## EXERCISE DATA
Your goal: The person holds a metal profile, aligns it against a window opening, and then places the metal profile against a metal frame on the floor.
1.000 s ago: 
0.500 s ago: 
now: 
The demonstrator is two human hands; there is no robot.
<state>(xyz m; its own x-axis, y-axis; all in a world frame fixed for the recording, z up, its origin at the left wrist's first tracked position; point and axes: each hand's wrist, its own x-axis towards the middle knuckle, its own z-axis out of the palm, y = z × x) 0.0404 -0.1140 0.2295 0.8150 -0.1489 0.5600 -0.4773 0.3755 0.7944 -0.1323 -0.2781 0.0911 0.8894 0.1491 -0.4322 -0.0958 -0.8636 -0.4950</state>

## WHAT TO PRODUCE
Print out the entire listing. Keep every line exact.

## RESULT OF THIS TASK
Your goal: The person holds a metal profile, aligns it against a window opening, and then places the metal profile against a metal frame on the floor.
1.000 s ago: 
0.500 s ago: 
now: 
The demonstrator is two human hands; there is no robot.
<state>(xyz m; its own x-axis, y-axis; all in a world frame fixed for the recording, z up, its origin at the left wrist's first tracked position; point and axes: each hand's wrist, its own x-axis towards the middle knuckle, its own z-axis out of the palm, y = z × x) 0.0404 -0.1140 0.2295 0.8150 -0.1489 0.5600 -0.4773 0.3755 0.7944 -0.1323 -0.2781 0.0911 0.8894 0.1491 -0.4322 -0.0958 -0.8636 -0.4950</state>

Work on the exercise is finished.